We attended a concert of sorts at our church the other night that featured a visiting speaker and singer. We enjoyed both his message and the music time. One thing caught me up short in the moment. We were singing the song, “I Surrender All.” I attached a link to a YouTube video at the bottom—holy cow that took me longer than I expected. There are many versions on YouTube, most much slower than I prefer. The one I chose is closer to the tempo I like, but it is part of a longer clip and I didn’t watch the whole thing, so… there you go.
Anyhow, the singer at church was leading us all in this song and at one point asked what was the physical position of surrender. He suggested that we assume the hands-up pose if we meant the words we were singing. I understand the importance of conforming our bodies to what our hearts and spirits express, so the request was perfectly ‘kosher’ in my mind.
The night before we had watched a James Bond movie. I couldn’t help but picture certain scenes from the show after the song leader made that comment. Especially in spy movies, we can see that there are times when strategy dictates a temporary surrender until an opportunity for escape presents itself. So, even though Mr. Bond raises his hands and allows for his own capture, you can see the wheels turning behind his eyes as he calculates his escape and plans to leave behind any destruction he can muster.

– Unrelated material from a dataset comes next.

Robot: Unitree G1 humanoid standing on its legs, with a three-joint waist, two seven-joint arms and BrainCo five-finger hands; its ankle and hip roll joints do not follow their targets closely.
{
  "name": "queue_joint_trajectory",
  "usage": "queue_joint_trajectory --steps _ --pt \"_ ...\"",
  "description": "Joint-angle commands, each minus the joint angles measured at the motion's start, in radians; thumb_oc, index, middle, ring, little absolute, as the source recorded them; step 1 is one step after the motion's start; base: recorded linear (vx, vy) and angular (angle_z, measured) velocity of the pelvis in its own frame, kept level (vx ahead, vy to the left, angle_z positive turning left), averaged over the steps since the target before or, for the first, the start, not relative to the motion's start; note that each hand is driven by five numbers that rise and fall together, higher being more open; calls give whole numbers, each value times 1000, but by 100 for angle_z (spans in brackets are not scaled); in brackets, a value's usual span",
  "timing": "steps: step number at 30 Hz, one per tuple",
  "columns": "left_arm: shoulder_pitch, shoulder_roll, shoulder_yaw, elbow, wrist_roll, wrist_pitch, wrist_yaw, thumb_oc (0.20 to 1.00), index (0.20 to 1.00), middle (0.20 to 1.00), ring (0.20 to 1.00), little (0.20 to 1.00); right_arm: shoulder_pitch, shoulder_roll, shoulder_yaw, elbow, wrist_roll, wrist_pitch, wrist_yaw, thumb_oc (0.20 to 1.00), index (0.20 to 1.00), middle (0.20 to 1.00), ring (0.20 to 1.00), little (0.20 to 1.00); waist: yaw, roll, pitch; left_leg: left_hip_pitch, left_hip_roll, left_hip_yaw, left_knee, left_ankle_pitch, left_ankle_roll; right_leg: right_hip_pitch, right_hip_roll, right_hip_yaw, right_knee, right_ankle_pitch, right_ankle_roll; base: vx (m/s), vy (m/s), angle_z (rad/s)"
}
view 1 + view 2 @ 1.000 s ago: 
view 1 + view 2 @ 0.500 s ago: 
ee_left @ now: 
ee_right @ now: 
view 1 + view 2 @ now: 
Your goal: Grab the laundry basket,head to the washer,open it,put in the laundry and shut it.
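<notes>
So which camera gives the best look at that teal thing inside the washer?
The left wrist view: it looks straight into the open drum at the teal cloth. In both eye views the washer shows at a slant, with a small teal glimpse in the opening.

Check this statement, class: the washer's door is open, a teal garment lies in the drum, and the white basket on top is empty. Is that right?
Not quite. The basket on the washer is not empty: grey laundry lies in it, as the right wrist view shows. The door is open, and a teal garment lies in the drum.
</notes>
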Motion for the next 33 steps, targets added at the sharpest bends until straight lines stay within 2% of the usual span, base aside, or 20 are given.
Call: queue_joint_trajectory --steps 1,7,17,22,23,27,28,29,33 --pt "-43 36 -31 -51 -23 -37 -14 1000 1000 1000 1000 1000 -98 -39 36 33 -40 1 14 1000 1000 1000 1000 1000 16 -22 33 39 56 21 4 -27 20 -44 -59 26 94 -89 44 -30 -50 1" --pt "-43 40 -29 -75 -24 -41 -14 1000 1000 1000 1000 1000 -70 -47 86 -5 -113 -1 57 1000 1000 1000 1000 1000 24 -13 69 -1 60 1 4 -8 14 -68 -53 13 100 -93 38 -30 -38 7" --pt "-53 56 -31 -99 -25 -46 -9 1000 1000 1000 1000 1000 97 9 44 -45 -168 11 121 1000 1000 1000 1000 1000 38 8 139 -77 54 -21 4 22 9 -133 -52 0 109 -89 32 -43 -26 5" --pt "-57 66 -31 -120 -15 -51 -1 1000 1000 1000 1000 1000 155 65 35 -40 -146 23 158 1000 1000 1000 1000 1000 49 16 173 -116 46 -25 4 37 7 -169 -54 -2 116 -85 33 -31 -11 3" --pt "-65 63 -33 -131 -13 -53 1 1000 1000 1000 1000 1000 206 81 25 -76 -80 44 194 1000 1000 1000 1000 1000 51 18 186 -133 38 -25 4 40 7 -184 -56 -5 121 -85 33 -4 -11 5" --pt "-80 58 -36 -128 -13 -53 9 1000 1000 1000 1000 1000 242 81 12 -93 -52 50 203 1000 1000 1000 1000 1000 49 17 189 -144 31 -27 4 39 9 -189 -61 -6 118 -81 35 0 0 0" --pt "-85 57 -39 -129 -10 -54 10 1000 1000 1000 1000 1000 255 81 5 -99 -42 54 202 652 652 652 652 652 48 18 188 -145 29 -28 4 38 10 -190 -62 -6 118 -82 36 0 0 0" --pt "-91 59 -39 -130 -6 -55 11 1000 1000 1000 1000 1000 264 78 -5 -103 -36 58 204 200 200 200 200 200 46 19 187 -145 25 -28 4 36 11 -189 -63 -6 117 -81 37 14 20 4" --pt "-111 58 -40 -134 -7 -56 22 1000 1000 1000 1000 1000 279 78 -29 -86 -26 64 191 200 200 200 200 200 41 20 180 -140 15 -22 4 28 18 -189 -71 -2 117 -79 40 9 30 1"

That got me to wondering… Do I ever surrender with this double-mindedness to God? When I conform my body into positions of worship, is my mind busy elsewhere? I wonder how often I pray for Him to reveal wisdom to me while simultaneously figuring out how I am going to handle the situation my way. I am going to have to remember the point to raising my hands or kneeling while spending time with our Lord, and pay close attention to be sure I am in unity with my own body.